Problem description: Nothing but the text of the records should come back; copy it exactly and leave the pictures out.

Items listed in a dataset:
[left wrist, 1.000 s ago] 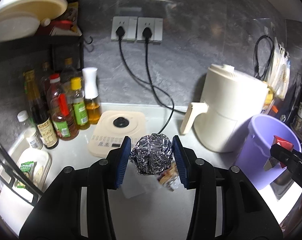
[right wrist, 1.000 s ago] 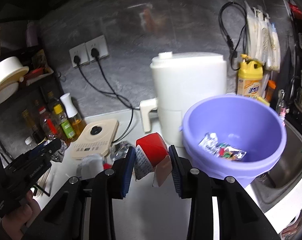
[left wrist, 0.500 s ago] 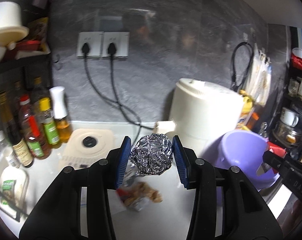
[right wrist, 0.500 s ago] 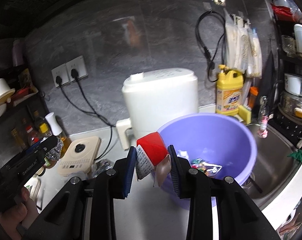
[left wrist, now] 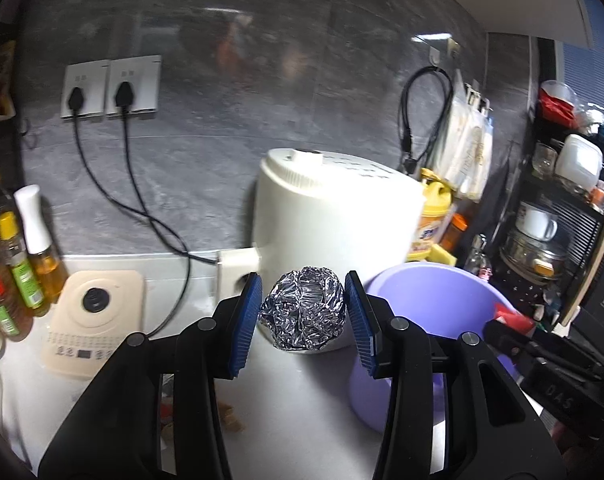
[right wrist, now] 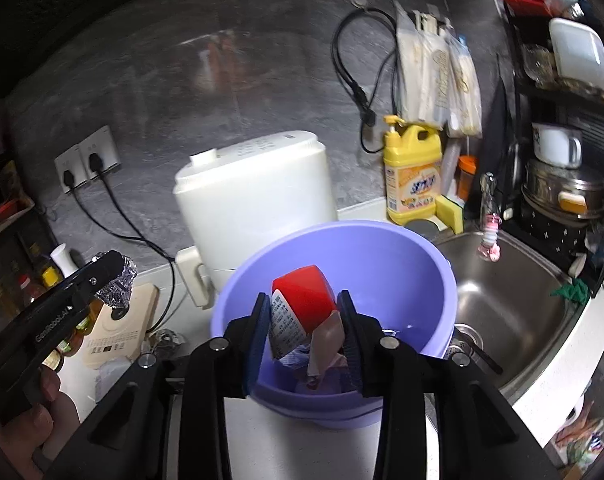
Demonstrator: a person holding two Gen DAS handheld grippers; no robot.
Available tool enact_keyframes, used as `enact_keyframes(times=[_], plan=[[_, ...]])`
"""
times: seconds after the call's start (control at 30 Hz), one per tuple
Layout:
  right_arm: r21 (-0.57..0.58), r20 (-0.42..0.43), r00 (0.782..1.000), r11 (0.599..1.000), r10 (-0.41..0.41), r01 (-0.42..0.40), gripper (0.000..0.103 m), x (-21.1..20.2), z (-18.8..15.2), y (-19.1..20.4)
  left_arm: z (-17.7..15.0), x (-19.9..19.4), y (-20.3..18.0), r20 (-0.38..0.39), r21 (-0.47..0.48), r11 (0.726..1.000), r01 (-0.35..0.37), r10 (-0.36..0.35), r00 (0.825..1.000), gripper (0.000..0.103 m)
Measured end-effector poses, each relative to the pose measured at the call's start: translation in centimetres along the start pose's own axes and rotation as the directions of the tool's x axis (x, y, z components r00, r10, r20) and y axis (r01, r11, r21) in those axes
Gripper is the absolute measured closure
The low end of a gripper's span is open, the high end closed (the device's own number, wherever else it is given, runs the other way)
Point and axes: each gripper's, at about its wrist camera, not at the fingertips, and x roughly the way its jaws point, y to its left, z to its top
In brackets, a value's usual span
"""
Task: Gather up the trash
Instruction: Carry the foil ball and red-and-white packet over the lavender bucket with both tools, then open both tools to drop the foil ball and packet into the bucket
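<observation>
The left hand-held gripper (left wrist: 303, 312) clamps a crumpled foil ball (left wrist: 303, 314) just left of the purple bucket (left wrist: 430, 304): light, crushable, best pinched across its middle. Over the purple bucket, the right hand-held gripper (right wrist: 304, 320) has its jaws opening around a red-and-white wrapper (right wrist: 299, 312): thin, floppy, slippery, still touching the pads

You've got a crinkled silver foil ball (left wrist: 303, 309), blue ribbed pads (left wrist: 245, 320) on black grippers, a red-and-white printed carton (right wrist: 302, 312), lavender bucket (right wrist: 418, 264), cream-white appliance (left wrist: 334, 220), yellow detergent bottle (right wrist: 412, 176), grey mottled wall (left wrist: 221, 80).
</observation>
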Motion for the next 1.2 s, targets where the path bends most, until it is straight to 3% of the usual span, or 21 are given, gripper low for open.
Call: enact_keyframes(times=[0.07,0.53,0.7,0.73,0.77,0.8,0.93,1.07,1.2], plan=[[0.035,-0.006,1.000,0.999,-0.019,0.020,0.049,0.4,0.1,-0.8,0.1,0.5,-0.3,-0.005,0.004,1.000,0.014,-0.014,1.000,0.060],[0.125,-0.010,0.992,0.984,-0.127,0.127,0.046,-2.3,-1.6,-6.2,-1.0,3.8,-5.6,-0.066,0.053,0.986,0.161,-0.157,0.985,0.060],[0.154,-0.014,0.988,0.976,-0.157,0.157,0.046,-3.2,-2.3,-7.7,-1.5,4.3,-7.9,-0.099,0.074,0.968,0.238,-0.230,0.968,0.057],[0.157,-0.014,0.987,0.975,-0.160,0.160,0.045,-3.4,-2.5,-7.9,-1.5,4.5,-8.3,-0.105,0.080,0.964,0.252,-0.243,0.964,0.051],[0.158,-0.015,0.987,0.974,-0.163,0.163,0.045,-3.6,-2.6,-8.2,-1.7,4.4,-8.7,-0.108,0.092,0.963,0.255,-0.245,0.964,0.037],[0.158,-0.014,0.986,0.973,-0.166,0.166,0.044,-3.8,-2.7,-8.3,-1.7,4.3,-8.8,-0.101,0.095,0.964,0.248,-0.238,0.966,0.034],[0.155,-0.013,0.986,0.974,-0.166,0.166,0.042,-4.1,-2.9,-8.6,-2.0,4.0,-8.2,-0.100,0.076,0.973,0.218,-0.210,0.973,0.028],[0.157,-0.019,0.989,0.977,-0.145,0.146,0.042,-4.1,-3.3,-8.5,-2.1,3.2,-7.2,-0.089,0.082,0.980,0.181,-0.174,0.981,0.015],[0.143,-0.017,0.994,0.983,-0.110,0.111,0.042,-4.0,-3.2,-7.5,-2.0,2.0,-6.1,-0.079,0.082,0.987,0.138,-0.132,0.988,0.010]])
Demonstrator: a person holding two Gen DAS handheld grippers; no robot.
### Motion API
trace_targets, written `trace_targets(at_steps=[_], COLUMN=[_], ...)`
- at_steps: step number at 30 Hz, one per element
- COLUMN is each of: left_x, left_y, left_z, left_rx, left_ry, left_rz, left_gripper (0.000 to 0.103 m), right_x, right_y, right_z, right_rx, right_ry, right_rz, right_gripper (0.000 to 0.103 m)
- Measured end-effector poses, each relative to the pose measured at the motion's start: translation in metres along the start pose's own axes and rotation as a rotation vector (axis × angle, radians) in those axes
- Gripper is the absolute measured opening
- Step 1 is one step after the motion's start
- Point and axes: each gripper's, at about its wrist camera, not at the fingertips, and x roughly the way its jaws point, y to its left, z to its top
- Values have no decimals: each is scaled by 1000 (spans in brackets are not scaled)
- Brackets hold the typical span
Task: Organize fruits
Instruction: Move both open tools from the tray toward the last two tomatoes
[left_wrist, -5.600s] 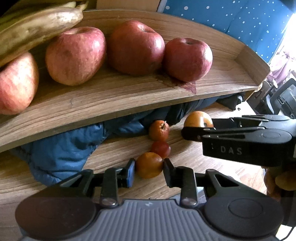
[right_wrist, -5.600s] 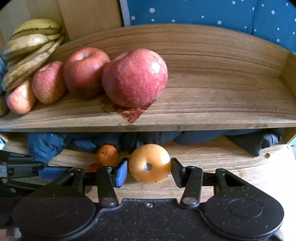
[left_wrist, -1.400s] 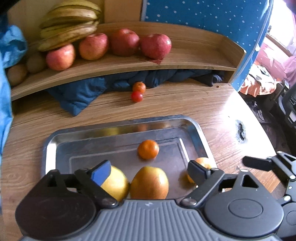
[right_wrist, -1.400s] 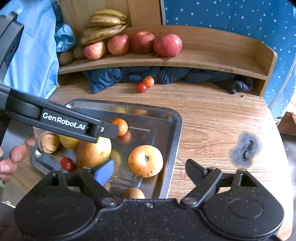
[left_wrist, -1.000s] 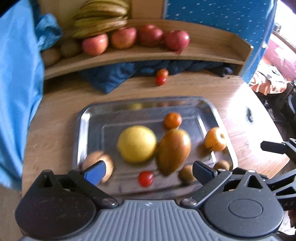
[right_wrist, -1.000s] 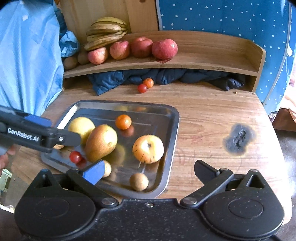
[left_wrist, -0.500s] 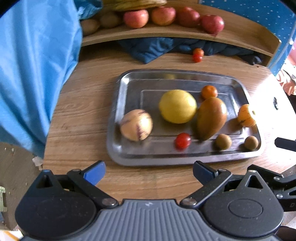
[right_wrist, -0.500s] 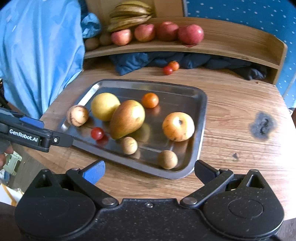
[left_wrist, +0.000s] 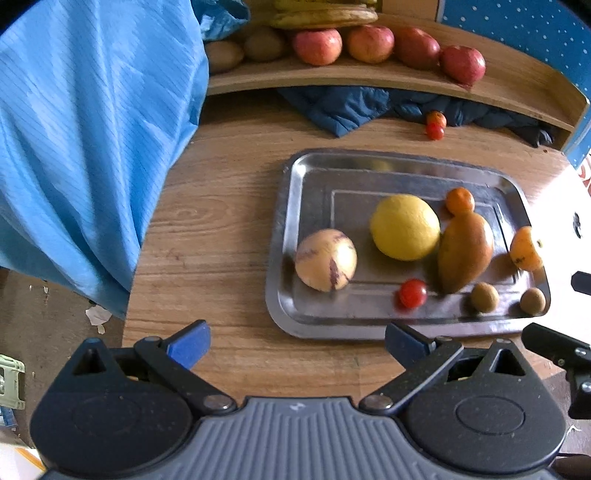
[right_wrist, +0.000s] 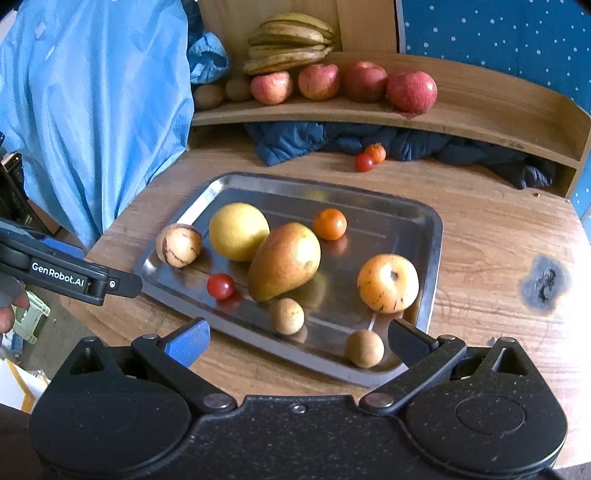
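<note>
A steel tray (right_wrist: 434, 236) (left_wrist: 288, 221) on the wooden table holds a yellow round fruit (right_wrist: 238, 230), a brown pear (right_wrist: 284, 260), a small orange (right_wrist: 330, 223), an orange apple-like fruit (right_wrist: 388, 282), a striped pale fruit (right_wrist: 178, 244), a cherry tomato (right_wrist: 220, 285) and two small brown fruits (right_wrist: 287, 315). Another small orange (right_wrist: 375, 152) and tomato (right_wrist: 364, 162) lie on the table beyond the tray. My left gripper (left_wrist: 295, 341) is open and empty, off the tray's near left corner. My right gripper (right_wrist: 295, 338) is open and empty over the tray's near edge.
A curved wooden shelf (right_wrist: 480, 110) at the back carries red apples (right_wrist: 411, 90), bananas (right_wrist: 290, 48) and kiwis (right_wrist: 208, 96). A dark blue jacket (right_wrist: 295, 142) is stuffed under it. A light blue cloth (right_wrist: 92, 103) hangs at the left. A burn mark (right_wrist: 545, 282) scars the table.
Both grippers, which earlier held small fruits near the shelf, have let go and pulled back from the tray. The left view has swung further left over the last second.
</note>
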Motion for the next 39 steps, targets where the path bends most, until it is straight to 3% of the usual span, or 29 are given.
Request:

Answer to this task:
[left wrist, 1.000 s ago] 
[right wrist, 1.000 s ago] 
[left wrist, 0.500 s ago] 
[right wrist, 0.500 s ago] 
[left wrist, now] 
[right wrist, now] 
Demonstrator: a person holding two Gen DAS handheld grippers; no robot.
Available tool enact_keyframes, used as `enact_keyframes(times=[_], plan=[[_, ...]])`
"""
times: seconds after the call's start (control at 30 Hz), one per tuple
Layout:
  right_arm: r21 (-0.57..0.58), r20 (-0.42..0.43), r00 (0.782..1.000), r11 (0.599..1.000), r10 (-0.41..0.41), r01 (-0.42..0.40), gripper (0.000..0.103 m), x (-21.1..20.2), z (-18.8..15.2), y (-19.1..20.4)
  left_arm: z (-17.7..15.0), x (-19.9..19.4), y (-20.3..18.0), r20 (-0.38..0.39), r21 (-0.47..0.48), r11 (0.726..1.000), r01 (-0.35..0.37), r10 (-0.36..0.35), r00 (0.825..1.000), gripper (0.000..0.103 m)
Measured end-effector poses, each relative to the pose measured at the call's start: translation in centimetres along the start pose's own axes and rotation as the directions of the tool's x axis (x, y, z components r00, r10, r20) and y axis (r01, r11, r21) in those axes
Gripper is the absolute measured closure
The low end of a gripper's span is open, the high end closed (the device's own number, wherever else it is given, runs the other way)
Point and axes: each gripper's, at about its wrist camera, not at the fingertips, and x roughly the way its jaws point, y to its left, z to its top
In brackets, a value's usual span
"""
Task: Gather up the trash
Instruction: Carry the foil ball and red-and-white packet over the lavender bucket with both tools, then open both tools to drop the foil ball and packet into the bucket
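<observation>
The left hand-held gripper (left wrist: 303, 312) clamps a crumpled foil ball (left wrist: 303, 314) just left of the purple bucket (left wrist: 430, 304): light, crushable, best pinched across its middle. Over the purple bucket, the right hand-held gripper (right wrist: 304, 320) has its jaws opening around a red-and-white wrapper (right wrist: 299, 312): thin, floppy, slippery, still touching the pads

You've got a crinkled silver foil ball (left wrist: 303, 309), blue ribbed pads (left wrist: 245, 320) on black grippers, a red-and-white printed carton (right wrist: 302, 312), lavender bucket (right wrist: 418, 264), cream-white appliance (left wrist: 334, 220), yellow detergent bottle (right wrist: 412, 176), grey mottled wall (left wrist: 221, 80).
</observation>
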Motion for the next 1.2 s, targets where the path bends most, until it is straight to 3% of the usual span, or 21 are given, gripper low for open.
Call: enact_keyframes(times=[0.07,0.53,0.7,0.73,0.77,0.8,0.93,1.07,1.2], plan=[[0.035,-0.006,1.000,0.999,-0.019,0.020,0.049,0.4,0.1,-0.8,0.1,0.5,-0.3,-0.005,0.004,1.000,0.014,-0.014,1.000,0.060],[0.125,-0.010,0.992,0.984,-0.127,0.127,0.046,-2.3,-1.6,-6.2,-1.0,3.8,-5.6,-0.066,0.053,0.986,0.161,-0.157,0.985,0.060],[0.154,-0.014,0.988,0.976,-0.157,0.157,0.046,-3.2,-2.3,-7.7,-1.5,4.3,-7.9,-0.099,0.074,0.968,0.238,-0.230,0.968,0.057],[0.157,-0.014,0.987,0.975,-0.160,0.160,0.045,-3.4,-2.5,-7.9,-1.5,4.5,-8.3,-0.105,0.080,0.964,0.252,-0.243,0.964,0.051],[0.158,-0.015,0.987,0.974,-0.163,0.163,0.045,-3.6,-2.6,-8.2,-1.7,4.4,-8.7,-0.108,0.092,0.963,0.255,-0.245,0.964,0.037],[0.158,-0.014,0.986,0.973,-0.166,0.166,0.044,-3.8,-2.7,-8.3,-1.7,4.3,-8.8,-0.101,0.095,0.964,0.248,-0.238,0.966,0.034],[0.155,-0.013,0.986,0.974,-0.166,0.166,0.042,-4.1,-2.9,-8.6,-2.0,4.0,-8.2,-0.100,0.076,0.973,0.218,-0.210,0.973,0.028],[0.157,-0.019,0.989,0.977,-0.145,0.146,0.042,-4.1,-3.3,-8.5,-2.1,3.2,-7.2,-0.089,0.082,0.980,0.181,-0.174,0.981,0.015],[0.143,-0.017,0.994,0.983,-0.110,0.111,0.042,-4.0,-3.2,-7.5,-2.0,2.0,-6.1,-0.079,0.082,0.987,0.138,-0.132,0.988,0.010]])
Demonstrator: a person holding two Gen DAS handheld grippers; no robot.
### Motion API
trace_targets, written `trace_targets(at_steps=[_], COLUMN=[_], ...)`
- at_steps: step number at 30 Hz, one per element
- COLUMN is each of: left_x, left_y, left_z, left_rx, left_ry, left_rz, left_gripper (0.000 to 0.103 m), right_x, right_y, right_z, right_rx, right_ry, right_rz, right_gripper (0.000 to 0.103 m)
- Measured end-effector poses, each relative to the pose measured at the motion's start: translation in metres along the start pose's own axes and rotation as a rotation vector (axis × angle, radians) in those axes
- Gripper is the absolute measured opening
- Step 1 is one step after the motion's start
- Point and axes: each gripper's, at about its wrist camera, not at the fingertips, and x roughly the way its jaws point, y to its left, z to its top
- Values have no decimals: each is scaled by 1000 (spans in brackets are not scaled)
- Brackets hold the typical span
Task: Organize fruits
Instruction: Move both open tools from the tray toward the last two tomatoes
[left_wrist, -5.600s] 
[right_wrist, -5.600s] 
[left_wrist, -1.400s] 
[right_wrist, -1.400s] 
[left_wrist, -1.000s] 
[right_wrist, -1.000s] 
[left_wrist, -0.500s] 
[right_wrist, -0.500s] 
[left_wrist, +0.000s] 
[right_wrist, +0.000s] 
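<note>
A steel tray (right_wrist: 434, 236) (left_wrist: 288, 221) on the wooden table holds a yellow round fruit (right_wrist: 238, 230), a brown pear (right_wrist: 284, 260), a small orange (right_wrist: 330, 223), an orange apple-like fruit (right_wrist: 388, 282), a striped pale fruit (right_wrist: 178, 244), a cherry tomato (right_wrist: 220, 285) and two small brown fruits (right_wrist: 287, 315). Another small orange (right_wrist: 375, 152) and tomato (right_wrist: 364, 162) lie on the table beyond the tray. My left gripper (left_wrist: 295, 341) is open and empty, off the tray's near left corner. My right gripper (right_wrist: 295, 338) is open and empty over the tray's near edge.
A curved wooden shelf (right_wrist: 480, 110) at the back carries red apples (right_wrist: 411, 90), bananas (right_wrist: 290, 48) and kiwis (right_wrist: 208, 96). A dark blue jacket (right_wrist: 295, 142) is stuffed under it. A light blue cloth (right_wrist: 92, 103) hangs at the left. A burn mark (right_wrist: 545, 282) scars the table.
Both grippers, which earlier held small fruits near the shelf, have let go and pulled back from the tray. The left view has swung further left over the last second.
</note>
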Motion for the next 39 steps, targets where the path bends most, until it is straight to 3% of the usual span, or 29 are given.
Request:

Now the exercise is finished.